A Hearing Conservation Program for Coal Miners
The industry needs such a program because engineering and administrative noise controls aren't viable, and use of hearing protectors is fairly low.
- By Tom Frank, Ph.D., Christopher J. Bise, Ph.D., Kevin Michael, Ph.D.
- Jun 01, 2003
NOISE-induced hearing loss (NIHL) is a major occupational problem in the coal mining industry. In large part, even though noise control was specified in the 1969 Coal Mine Health and Safety Act, this has occurred because the coal mining industry and equipment manufacturers have not placed as much attention on this hazard as they have on dust or roof control. In addition, engineering and administrative controls of noise are difficult to implement in a cost-effective manner.

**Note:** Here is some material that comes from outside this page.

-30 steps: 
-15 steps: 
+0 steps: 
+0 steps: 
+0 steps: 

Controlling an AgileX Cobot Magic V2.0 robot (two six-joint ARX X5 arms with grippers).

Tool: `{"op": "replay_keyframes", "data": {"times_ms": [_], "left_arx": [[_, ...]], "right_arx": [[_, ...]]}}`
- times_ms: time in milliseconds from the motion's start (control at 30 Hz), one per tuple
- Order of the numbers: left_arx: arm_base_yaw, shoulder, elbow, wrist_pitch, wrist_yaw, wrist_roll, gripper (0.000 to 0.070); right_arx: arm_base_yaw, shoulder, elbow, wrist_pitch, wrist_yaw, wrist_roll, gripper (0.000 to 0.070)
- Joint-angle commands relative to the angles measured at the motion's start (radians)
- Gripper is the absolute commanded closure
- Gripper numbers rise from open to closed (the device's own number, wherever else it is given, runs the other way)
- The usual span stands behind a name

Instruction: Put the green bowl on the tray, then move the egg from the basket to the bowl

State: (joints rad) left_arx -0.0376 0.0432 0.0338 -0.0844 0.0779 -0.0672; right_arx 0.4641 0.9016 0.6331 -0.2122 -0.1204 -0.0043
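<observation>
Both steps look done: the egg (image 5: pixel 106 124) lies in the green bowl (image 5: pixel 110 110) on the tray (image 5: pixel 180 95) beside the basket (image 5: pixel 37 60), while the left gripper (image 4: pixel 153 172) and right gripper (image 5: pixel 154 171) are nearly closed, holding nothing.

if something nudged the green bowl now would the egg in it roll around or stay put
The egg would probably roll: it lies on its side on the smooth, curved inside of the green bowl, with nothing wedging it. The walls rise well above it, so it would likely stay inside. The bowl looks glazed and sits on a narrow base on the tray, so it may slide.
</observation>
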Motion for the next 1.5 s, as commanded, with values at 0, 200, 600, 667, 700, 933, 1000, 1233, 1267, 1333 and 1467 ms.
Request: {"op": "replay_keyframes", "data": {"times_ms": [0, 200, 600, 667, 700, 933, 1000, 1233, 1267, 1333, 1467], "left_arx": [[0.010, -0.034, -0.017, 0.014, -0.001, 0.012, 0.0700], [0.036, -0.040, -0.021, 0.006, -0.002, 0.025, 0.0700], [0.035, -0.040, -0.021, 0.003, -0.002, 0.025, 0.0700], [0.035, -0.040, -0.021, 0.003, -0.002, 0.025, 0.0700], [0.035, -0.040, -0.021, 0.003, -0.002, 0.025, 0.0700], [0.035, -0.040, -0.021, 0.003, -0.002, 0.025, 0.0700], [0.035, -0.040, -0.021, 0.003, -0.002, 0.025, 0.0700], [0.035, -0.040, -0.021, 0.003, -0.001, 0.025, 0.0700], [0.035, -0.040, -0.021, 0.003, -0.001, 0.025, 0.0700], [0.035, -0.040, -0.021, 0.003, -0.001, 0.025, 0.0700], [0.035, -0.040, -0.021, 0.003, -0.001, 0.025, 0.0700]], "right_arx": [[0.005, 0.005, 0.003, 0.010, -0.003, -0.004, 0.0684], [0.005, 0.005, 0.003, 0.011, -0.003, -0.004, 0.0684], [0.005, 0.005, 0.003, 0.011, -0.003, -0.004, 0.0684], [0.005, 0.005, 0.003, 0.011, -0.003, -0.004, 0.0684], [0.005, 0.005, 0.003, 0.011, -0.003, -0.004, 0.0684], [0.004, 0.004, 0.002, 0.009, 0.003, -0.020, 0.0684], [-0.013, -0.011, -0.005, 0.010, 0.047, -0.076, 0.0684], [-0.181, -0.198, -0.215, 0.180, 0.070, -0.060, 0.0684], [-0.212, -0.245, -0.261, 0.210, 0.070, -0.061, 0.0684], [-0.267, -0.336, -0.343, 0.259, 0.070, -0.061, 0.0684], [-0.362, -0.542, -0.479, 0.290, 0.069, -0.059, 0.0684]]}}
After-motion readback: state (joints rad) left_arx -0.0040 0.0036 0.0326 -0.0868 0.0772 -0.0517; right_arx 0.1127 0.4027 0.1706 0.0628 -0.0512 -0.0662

In an effort to prevent the occurrence and reduce the progression of NIHL, the Mine Safety and Health Administration implemented a new regulation (MSHA, 1999) that became effective Sept. 13, 2000. Under the new regulation, if a miner's full-shift time-weighted average (TWA) is more than 85 dBA, the action level (AL) is exceeded and the miner must be enrolled in a Hearing Conservation Program. If the full-shift TWA is more than 90 dBA, the permissible exposure level (PEL) is exceeded and all feasible engineering or administrative controls must be applied to reduce noise exposure levels (NELs) to the PEL.
The feasibility of engineering or administrative noise controls is related to total cost of application and overall effectiveness of the control in reducing noise. Retrofit engineering controls have been shown to be largely ineffective, and the development of quieter mining equipment has been slow. To date, these approaches have not led to an acceptable reduction of NELs.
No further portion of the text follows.